The remarkable function of the brain requires proper growth and formation in the embryo. First, a small cluster of cells increases dramatically in number, then transforms into an exquisitely organized organ with a complicated pattern of connections. Most of the time, this process results in brains that are perfectly normal, with the right number of nerve cells. Surprisingly little is known, though, about how the growing brain decides how many cells to produce. This research project will look at the control of cell number in the growing brains of transparent living zebrafish during the first few days of life. The PI has developed techniques for watching clusters of dividing cells over time in special zebrafish embryos whose brain cells glow with unique combinations of colors (called "Brainbow"). This coloring allows new cells to be followed as they divide off from their mother cell. So far it appears that families of cells (mother cell with her set of daughter cells) compete with other families to survive in the growing brain. This type of competition has not been seen before in the brain, and may be responsible for controlling growth - not only in the brain, but in other organs as well. The PI will test which genes are important for cell families to survive this competition. The work will generate a number of new research tools that will be shared with the scientific community. Undergraduate students will perform and analyze the experiments themselves, providing rich opportunities for research training early in developing scientists' careers. By also transforming the data they have personally collected into an interactive, educational website, students will learn various digital media approaches to making scientific material understandable to traditional and non-traditional audiences. The colorful images produced by this research have great appeal to both scientists and non-scientists, making it easier for students to learn how to engage the public with their work.

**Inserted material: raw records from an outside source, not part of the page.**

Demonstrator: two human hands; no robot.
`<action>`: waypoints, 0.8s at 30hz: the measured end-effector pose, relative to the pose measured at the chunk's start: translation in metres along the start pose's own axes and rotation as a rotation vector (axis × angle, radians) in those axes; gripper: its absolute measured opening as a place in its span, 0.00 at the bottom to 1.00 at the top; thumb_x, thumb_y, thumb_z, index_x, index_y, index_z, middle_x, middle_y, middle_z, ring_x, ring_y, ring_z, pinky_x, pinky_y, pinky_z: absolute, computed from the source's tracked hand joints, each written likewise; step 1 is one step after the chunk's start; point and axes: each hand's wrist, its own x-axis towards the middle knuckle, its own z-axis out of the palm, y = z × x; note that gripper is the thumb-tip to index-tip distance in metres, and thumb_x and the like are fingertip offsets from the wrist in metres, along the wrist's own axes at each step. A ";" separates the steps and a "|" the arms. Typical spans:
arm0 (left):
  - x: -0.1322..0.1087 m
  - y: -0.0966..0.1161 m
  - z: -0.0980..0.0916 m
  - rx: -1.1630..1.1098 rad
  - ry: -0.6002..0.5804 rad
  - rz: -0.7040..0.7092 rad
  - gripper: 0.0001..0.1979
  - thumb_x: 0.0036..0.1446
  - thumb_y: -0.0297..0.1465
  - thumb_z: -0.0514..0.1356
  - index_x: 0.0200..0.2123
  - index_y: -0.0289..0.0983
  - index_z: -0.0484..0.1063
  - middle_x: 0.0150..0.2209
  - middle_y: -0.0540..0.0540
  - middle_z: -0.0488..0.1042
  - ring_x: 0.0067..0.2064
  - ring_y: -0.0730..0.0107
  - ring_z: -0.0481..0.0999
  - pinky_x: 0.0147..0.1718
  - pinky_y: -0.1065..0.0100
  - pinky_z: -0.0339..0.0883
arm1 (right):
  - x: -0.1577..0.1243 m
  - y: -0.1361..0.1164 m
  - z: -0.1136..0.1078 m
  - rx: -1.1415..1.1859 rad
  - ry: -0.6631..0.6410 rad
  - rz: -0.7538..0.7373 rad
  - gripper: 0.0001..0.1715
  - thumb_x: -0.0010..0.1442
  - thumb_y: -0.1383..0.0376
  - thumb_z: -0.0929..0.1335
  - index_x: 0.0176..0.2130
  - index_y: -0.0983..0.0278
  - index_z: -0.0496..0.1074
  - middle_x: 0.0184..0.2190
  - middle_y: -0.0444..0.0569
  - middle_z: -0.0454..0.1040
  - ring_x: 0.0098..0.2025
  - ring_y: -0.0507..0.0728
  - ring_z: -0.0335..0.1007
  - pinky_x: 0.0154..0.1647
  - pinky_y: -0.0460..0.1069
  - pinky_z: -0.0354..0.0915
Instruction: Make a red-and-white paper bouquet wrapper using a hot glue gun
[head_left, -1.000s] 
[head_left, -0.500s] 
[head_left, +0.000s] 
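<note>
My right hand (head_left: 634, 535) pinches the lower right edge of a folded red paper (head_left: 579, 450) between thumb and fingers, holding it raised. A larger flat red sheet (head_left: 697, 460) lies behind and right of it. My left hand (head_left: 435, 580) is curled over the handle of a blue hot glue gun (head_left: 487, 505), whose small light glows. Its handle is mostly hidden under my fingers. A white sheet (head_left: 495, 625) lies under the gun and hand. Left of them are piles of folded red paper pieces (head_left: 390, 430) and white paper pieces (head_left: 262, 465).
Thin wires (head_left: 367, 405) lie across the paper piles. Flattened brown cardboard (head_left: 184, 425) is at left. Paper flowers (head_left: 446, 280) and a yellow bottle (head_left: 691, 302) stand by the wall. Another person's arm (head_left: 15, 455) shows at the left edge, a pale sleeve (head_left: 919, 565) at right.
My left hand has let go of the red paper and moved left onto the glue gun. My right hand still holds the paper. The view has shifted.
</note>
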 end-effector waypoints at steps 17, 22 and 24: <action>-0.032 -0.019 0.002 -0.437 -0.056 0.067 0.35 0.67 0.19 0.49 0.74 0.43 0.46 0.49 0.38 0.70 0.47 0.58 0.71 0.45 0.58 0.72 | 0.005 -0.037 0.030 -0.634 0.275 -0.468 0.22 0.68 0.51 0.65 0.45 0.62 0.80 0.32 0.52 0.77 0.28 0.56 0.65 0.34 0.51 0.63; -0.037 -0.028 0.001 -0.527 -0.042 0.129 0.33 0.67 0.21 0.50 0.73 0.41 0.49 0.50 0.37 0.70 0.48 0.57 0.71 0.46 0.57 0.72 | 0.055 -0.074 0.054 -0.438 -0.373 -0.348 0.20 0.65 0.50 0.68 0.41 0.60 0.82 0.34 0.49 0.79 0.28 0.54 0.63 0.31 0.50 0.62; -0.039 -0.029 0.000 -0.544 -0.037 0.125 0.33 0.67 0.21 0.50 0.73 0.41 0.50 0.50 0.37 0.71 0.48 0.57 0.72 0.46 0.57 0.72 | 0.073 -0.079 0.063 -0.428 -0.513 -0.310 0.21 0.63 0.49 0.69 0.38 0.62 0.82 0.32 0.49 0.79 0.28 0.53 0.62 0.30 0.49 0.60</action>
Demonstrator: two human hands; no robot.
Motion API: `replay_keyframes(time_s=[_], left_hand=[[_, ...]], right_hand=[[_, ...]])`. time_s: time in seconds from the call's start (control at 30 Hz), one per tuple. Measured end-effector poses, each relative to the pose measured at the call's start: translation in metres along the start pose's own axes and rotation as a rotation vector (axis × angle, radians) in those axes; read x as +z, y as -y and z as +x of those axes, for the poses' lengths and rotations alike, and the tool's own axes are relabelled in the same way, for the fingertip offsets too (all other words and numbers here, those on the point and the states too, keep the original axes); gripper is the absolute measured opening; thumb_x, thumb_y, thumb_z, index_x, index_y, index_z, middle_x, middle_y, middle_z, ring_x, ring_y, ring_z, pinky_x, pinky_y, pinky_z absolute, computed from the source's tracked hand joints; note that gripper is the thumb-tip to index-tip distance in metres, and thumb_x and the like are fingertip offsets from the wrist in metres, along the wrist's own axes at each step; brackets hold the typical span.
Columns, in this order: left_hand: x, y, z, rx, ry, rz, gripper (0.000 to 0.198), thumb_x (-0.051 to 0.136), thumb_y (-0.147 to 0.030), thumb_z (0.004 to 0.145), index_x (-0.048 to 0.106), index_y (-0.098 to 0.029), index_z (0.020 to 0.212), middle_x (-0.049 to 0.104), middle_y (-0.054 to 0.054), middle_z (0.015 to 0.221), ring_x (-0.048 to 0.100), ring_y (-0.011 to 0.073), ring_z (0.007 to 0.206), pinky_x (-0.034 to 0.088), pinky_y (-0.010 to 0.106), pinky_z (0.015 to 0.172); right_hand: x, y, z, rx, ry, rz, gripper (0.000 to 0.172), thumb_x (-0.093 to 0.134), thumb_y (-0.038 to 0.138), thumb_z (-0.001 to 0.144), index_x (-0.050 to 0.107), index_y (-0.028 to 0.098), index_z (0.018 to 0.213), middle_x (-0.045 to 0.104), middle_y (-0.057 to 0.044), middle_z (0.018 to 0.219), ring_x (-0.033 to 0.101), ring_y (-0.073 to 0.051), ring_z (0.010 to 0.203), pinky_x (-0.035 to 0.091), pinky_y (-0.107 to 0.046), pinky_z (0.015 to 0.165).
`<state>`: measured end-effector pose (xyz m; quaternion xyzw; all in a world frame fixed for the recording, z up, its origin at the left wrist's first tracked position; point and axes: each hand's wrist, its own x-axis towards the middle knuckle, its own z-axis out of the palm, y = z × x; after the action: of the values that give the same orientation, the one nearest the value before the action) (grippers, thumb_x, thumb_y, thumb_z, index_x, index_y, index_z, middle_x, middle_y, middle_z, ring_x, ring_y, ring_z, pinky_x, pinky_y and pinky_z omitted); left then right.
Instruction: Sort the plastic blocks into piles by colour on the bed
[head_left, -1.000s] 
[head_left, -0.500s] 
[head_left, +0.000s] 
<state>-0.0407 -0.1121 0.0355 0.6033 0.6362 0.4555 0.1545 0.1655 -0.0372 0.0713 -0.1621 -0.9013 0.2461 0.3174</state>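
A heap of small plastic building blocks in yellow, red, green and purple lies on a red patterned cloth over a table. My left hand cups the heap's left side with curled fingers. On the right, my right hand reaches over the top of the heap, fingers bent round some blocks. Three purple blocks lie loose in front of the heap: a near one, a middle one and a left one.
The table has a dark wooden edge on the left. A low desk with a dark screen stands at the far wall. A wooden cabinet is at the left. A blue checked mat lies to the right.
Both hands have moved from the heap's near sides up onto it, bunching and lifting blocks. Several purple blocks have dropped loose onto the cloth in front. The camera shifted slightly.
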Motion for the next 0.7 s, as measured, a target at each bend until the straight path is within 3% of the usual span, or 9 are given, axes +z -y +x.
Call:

To study dynamic cellular behavior in the living brain, the PI has developed an approach using in vivo time-lapse confocal imaging and multicolor fluorescent protein (Brainbow) expression in zebrafish. Using this technique, the PI has shown that programmed cell death occurs non-randomly in the living brain, with specific neural progenitor cells and their neuronal progeny (entire clones) undergoing cell death in a coordinated manner, while neighboring clones appear normal. If whole clones of dividing cells are in fact competing with one another, increases or decreases in cellular fitness should influence a clone's competitive edge. The planned research will use a mosaic approach to alter gene expression in individual cells, coupled with global Brainbow expression to simultaneously follow dynamics within multiple clones of dividing cells. Cellular fitness will be targeted via both cell-intrinsic mechanisms (cell cycle, c-myc activity) and cell-extrinsic mechanisms (access to extracellular BMP signaling). These experiments will test directly whether cellular fitness influences a clone?s ability to survive in the developing brain. Overall this may support the hypothesis that competition among clones of dividing cells helps regulate neuronal production and growth in the developing nervous system.